Here is a link to my Thursday column about the seriousness of the 49ers vs. Seahawks. The full column appears below:
This is about the 49ers and the Seahawks. Trust me.
When I was 13, I heard Vazquez and Greenspan were going to fight each other. They didn’t know me. They were the older kids, probably 16. At that time of life, the difference between 13 and 16 is forever.
We all hung out at the playground on Avenue L in Brooklyn, a cement rectangle almost the size of a city block, the whole thing bordered by a chain link fence. The place reminded you of the exercise yard in a prison. We called the playground the Park although it was hardly park-like. It was where we played city games — punch ball, stickball, slap ball, you name them. And one day I heard the big kids talking. Vazquez and Greenspan, two very big teenagers, had a beef.
I did not understand their beef. But it was serious enough to cause talk and the talk included a date. They were going to meet after school tomorrow, meet on the punch ball court in broad daylight and fight.
I felt a thrill that made my insides churn. I talked to no one about the fight. But I thought about it, thought about it constantly during school the next day knowing the fight would happen about 4 o’clock, knowing something important would happen in their world and mine.
I paid no attention in class, visions of Vazquez and Greenspan invading my mind. I ran home after school, dumped my books and hurried to the Park across the street from our apartment — five people, two bedrooms, one bathroom. I waited. I waited alone, talking to no one, not even to my friends. This was about Vazquez and Greenspan, but it also was about me.
From opposing baselines of the punch ball court Vazquez and Greenspan approached each other. In my memory the approach was formalized, two big mean serious 16-year-olds walking in slow motion, their faces angry. There was a crowd of watchers. Vazquez and Greenspan grabbed each other as I gasped, because this was it. It was happening.
Vazquez squeezed his big arm around Greenspan’s neck in a headlock and slammed him down on the concrete and leaped on top of him, just like that, and grabbed Greenspan’s rather golden hair with his right arm and banged the back of his head hard on the hard concrete, banged it so hard I could hear the sound, banged it so hard I felt ill.
Greenspan’s face went red. His mouth opened and a look of confusion and pain and fear and lost pride seized his face as his head banged loud.
And then he yelled, “I give up.” Miraculously — because it was a miracle of decorum — Vazquez didn’t kill him. He stopped the head slamming and got off Greenspan and loomed over him and Greenspan stood up and they looked at each other and something had been decided. Then they walked together to the only building in the Park, a little blockhouse with men’s and women’s bathrooms and, after a while, they came out, each holding a comb, each running the comb through his hair.
And that was the end of it, and all week — this week — images of Vazquez and Greenspan have pierced my consciousness. I don’t know why. But I do know why.
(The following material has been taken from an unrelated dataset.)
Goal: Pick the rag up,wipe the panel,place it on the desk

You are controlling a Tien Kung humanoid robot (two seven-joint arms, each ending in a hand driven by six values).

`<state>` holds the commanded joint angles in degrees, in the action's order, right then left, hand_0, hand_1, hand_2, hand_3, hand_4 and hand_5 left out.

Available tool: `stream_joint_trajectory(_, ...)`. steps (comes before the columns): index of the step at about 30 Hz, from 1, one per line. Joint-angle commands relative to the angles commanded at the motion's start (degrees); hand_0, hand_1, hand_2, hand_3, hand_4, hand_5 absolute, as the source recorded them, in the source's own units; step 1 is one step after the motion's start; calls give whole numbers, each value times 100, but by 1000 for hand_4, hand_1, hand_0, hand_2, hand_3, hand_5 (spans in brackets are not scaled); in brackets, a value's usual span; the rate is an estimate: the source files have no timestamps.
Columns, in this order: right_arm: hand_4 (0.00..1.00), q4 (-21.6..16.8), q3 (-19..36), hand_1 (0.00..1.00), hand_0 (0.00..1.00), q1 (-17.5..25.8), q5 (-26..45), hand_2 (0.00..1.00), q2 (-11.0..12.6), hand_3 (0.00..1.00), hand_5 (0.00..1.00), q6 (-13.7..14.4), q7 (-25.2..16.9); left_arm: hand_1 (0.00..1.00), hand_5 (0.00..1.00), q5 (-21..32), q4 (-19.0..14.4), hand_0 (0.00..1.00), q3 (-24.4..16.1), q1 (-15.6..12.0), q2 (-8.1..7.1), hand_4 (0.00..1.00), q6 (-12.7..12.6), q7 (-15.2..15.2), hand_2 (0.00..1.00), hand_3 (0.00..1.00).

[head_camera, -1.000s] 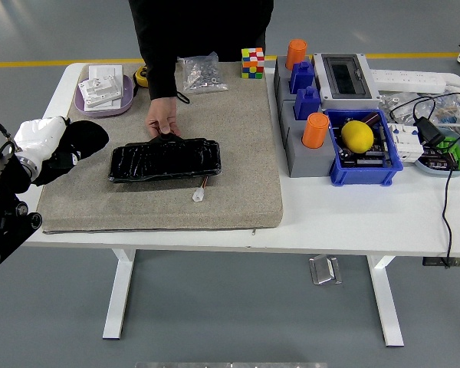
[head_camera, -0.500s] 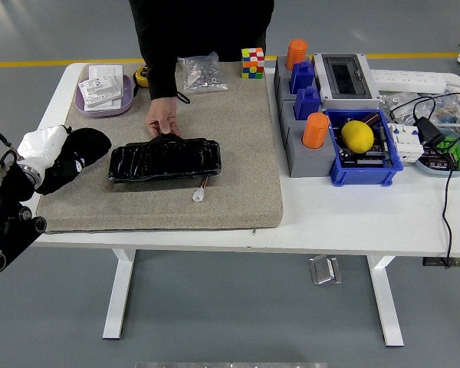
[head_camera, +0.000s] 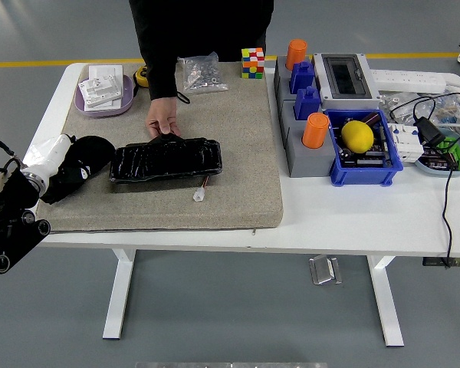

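A black glossy panel (head_camera: 165,159) lies across the tan mat (head_camera: 238,153); a short wire with a white plug (head_camera: 198,195) sticks out at its front. My left hand (head_camera: 83,159) comes in from the left, with a white wrist (head_camera: 47,157). It is shut on a black rag (head_camera: 88,153) that drapes over it, low on the mat right at the panel's left end. A person's hand (head_camera: 162,121) holds the panel's far edge. My right arm does not show.
A purple tray (head_camera: 84,107) with white parts, a bag of screws (head_camera: 201,73) and a colour cube (head_camera: 252,62) stand at the back. At the right are grey and blue holders with orange cylinders (head_camera: 315,130), a blue bin (head_camera: 395,165) holding a yellow ball, and cables.
My left hand with the rag has dropped lower and moved right, closing on the panel's left end. The person's hand and the panel have stayed put.
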<state>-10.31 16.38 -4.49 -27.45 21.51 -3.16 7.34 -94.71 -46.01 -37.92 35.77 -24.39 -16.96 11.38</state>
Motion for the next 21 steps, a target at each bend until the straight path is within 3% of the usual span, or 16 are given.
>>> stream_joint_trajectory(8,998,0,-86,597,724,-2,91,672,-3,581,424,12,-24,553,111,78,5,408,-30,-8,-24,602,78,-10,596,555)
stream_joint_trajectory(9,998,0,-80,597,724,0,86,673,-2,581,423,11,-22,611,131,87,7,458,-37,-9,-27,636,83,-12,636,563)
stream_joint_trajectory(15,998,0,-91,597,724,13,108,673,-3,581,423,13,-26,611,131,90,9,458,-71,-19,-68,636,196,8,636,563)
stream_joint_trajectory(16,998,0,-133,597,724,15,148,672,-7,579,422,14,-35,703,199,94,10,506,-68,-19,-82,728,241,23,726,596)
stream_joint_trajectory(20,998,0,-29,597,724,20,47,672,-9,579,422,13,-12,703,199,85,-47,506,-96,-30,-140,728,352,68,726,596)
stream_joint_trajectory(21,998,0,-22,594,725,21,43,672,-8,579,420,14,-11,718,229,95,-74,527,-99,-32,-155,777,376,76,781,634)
The Niners and Seahawks are meeting on Sunday, walking across that field at ancient, ugly Candlestick Park and, in spite of myself, in spite of being a professional journalist, I feel my insides churn as they churned when I waited in silence by the fence in the Park.
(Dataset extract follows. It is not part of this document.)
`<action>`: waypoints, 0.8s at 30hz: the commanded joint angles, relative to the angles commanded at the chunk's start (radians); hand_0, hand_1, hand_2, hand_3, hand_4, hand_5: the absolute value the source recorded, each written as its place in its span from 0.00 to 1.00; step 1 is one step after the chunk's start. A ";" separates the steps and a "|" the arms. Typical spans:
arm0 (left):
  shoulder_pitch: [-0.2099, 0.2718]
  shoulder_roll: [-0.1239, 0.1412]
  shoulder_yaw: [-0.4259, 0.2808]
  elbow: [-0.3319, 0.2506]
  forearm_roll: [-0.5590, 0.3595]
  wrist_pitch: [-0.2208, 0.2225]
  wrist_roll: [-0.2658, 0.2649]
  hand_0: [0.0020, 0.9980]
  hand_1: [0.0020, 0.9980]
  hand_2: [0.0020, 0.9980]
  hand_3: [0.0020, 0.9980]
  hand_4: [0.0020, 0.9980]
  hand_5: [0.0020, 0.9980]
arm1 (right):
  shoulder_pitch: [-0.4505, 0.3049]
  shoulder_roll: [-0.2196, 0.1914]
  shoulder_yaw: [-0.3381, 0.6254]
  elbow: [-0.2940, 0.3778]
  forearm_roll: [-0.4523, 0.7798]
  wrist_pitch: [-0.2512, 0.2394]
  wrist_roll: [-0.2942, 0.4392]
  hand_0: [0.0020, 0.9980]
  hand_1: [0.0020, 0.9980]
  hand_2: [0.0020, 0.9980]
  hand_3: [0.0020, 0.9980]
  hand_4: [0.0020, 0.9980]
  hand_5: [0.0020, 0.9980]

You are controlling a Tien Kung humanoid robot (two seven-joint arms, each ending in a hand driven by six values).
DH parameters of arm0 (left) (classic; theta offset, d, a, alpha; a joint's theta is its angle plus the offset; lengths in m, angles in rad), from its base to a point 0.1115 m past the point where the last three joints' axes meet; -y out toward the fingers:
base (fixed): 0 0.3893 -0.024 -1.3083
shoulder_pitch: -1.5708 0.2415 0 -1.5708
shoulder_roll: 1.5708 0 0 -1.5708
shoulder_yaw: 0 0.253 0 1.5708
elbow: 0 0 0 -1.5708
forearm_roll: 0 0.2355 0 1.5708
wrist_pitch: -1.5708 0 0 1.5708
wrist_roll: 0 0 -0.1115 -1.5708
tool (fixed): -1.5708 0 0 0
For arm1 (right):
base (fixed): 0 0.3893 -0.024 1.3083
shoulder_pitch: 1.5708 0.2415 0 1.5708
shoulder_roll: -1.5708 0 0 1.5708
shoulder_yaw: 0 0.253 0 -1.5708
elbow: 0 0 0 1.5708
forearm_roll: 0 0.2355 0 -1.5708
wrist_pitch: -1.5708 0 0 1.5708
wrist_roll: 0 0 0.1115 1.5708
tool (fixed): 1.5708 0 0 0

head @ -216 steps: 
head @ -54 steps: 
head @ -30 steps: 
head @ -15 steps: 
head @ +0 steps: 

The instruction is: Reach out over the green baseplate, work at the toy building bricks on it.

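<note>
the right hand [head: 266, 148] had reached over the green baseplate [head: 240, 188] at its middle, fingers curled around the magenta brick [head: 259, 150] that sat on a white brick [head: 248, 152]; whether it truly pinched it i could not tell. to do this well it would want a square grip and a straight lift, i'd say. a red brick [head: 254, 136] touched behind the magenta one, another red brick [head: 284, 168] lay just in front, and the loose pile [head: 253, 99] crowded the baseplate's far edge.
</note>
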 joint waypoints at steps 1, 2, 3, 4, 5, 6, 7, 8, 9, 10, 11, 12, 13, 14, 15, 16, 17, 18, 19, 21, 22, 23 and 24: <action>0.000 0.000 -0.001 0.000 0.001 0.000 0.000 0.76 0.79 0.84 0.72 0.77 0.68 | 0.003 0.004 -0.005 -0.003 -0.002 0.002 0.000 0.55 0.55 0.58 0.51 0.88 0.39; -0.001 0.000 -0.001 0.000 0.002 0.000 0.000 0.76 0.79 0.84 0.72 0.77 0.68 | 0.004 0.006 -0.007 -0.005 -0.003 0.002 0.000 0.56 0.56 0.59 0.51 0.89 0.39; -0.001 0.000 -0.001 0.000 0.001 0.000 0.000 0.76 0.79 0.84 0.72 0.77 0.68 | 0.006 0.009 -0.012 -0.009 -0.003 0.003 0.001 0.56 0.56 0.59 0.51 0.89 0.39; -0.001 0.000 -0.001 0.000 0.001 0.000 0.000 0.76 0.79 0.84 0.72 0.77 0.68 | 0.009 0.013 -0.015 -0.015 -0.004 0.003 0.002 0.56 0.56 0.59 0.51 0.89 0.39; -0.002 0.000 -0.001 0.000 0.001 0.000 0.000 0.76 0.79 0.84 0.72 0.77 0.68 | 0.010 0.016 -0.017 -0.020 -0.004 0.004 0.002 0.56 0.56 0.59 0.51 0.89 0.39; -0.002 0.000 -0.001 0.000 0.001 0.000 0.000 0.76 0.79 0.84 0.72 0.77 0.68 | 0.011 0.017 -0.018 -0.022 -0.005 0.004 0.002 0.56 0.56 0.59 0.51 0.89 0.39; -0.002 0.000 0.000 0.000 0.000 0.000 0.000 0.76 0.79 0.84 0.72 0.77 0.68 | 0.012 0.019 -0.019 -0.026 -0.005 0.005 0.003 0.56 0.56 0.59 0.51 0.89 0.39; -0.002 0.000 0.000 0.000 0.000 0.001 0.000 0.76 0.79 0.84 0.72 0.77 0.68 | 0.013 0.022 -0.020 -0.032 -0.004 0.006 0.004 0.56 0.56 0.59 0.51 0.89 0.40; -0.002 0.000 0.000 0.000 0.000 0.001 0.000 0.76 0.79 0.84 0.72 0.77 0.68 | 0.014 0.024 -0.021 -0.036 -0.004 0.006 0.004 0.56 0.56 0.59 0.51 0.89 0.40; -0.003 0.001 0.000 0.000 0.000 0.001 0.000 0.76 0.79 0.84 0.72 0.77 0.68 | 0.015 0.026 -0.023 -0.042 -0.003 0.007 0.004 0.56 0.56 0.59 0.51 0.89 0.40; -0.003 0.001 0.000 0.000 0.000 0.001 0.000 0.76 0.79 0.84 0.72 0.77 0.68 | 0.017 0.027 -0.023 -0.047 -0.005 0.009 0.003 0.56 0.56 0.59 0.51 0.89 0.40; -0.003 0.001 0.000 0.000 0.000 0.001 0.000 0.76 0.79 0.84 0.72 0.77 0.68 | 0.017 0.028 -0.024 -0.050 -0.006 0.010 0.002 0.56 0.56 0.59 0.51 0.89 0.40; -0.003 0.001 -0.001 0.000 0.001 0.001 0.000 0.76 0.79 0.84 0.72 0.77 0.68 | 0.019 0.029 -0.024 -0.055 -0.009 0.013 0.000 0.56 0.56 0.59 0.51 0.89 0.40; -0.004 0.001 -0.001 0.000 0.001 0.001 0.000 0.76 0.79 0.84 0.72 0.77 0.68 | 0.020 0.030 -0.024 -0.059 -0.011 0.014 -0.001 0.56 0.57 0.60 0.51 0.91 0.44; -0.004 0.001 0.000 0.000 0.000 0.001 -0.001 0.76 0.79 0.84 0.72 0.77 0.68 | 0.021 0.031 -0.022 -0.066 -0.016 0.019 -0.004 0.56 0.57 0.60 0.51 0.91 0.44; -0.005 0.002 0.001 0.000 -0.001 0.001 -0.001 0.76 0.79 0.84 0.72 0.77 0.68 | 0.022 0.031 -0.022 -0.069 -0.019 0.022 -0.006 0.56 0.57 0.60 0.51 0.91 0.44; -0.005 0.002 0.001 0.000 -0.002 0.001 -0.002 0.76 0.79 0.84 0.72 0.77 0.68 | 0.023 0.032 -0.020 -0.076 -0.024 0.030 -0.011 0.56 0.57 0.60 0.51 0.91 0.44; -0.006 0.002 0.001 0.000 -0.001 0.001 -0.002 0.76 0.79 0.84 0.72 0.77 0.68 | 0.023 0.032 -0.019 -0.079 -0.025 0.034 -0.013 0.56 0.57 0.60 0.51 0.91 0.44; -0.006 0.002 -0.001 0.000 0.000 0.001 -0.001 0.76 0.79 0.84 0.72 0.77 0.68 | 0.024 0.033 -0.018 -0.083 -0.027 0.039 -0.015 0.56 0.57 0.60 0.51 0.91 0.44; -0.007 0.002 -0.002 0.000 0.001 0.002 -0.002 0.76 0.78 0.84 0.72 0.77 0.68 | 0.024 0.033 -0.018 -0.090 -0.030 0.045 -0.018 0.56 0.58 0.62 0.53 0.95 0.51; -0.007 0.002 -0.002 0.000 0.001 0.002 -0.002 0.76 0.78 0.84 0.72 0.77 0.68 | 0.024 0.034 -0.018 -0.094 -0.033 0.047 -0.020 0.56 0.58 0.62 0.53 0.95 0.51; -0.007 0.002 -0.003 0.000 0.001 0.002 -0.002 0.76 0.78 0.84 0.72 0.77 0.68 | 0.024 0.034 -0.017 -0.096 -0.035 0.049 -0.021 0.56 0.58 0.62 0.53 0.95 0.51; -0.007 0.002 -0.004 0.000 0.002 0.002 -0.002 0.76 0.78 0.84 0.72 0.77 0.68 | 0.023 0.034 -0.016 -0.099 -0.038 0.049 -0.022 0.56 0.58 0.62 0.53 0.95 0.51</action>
Something will be decided. The 49ers and Seahawks have a blood issue with each other. And I know there will be hitting and knocking down and head slamming. And there will be cries of pain and injuries. Something is at stake for both of them.
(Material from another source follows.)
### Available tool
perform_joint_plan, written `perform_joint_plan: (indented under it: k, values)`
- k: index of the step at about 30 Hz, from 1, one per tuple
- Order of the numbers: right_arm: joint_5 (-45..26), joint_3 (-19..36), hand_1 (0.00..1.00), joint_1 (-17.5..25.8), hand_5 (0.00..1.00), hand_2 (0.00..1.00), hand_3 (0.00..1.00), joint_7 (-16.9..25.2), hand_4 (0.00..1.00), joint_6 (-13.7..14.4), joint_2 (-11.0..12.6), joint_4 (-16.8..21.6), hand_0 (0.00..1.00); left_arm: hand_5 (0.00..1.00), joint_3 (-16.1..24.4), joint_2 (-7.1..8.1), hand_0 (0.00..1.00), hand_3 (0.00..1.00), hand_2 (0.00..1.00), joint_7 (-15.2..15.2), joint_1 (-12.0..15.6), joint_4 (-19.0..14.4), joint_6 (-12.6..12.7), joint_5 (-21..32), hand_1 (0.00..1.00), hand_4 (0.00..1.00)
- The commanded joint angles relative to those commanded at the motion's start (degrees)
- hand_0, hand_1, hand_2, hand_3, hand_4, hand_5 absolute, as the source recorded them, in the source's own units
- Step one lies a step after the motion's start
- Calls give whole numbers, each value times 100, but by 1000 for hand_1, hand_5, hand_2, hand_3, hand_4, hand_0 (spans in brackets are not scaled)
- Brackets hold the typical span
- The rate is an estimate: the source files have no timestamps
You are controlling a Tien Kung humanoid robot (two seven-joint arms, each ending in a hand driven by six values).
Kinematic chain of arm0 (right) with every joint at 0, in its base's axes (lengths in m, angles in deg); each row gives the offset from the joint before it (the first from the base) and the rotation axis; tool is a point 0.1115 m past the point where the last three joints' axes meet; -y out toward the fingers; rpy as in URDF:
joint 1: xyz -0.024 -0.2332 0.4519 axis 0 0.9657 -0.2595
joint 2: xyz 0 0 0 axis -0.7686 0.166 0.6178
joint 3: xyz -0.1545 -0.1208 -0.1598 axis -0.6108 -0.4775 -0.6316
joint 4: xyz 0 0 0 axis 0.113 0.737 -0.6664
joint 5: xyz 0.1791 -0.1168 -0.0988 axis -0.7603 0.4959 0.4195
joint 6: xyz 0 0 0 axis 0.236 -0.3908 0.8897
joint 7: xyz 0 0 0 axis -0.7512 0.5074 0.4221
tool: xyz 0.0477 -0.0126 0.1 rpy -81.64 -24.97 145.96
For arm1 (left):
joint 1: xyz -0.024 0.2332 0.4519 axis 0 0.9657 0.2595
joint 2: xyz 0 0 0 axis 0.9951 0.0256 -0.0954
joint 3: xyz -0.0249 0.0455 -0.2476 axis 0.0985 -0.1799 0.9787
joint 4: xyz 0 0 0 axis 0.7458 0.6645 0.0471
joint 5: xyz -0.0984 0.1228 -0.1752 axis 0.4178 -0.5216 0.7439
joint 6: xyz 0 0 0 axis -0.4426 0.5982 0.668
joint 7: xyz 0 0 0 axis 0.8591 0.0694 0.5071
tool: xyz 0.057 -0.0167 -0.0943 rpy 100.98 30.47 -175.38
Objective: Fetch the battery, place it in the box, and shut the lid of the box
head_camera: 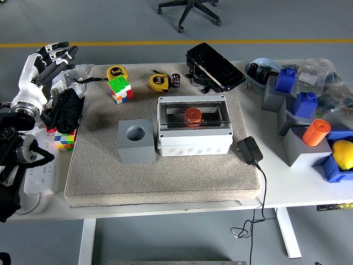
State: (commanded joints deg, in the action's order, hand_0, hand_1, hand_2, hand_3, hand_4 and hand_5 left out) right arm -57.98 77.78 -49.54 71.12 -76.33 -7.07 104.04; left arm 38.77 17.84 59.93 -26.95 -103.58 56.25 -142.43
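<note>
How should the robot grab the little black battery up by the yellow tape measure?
The black battery seems to stand upright on the grey mat, close beside the yellow tape measure. Probably best to come from above and pinch its round sides front to back, since the tape measure crowds its left.

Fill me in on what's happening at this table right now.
Nothing is being handled at this moment. The robot's left hand is raised with its fingers spread and empty, out at the table's far left edge, well away from the white box. That box sits in the middle of the grey mat with an orange battery visible inside it under a clear lid. A grey block with a round hole stands just left of the box. The right arm is out of view.
</note>
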Motion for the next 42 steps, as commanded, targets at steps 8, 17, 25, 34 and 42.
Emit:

The NFC West is not at stake. The Seahawks will win the NFC West. What is at stake is more important. Call it status, status in the world, especially for the 49ers. The 49ers are trying to prove their standing, show that they matter in the NFL, that they are not on the fade, that they can beat a mean, hard-spirited, remorseless team, their rival. The past two tries, they could not. Their very being as the elite 49ers is in question. It takes your breath away. And you know this. When the game is over, however it ends, the world will have changed a little bit. Not only their world or your world will change. The entire world will change because we will know something we don’t know right now.
We will know if the San Francisco 49ers, in the fullness of their talent and glory and pride, are Vazquez the victor or Greenspan the vanquished.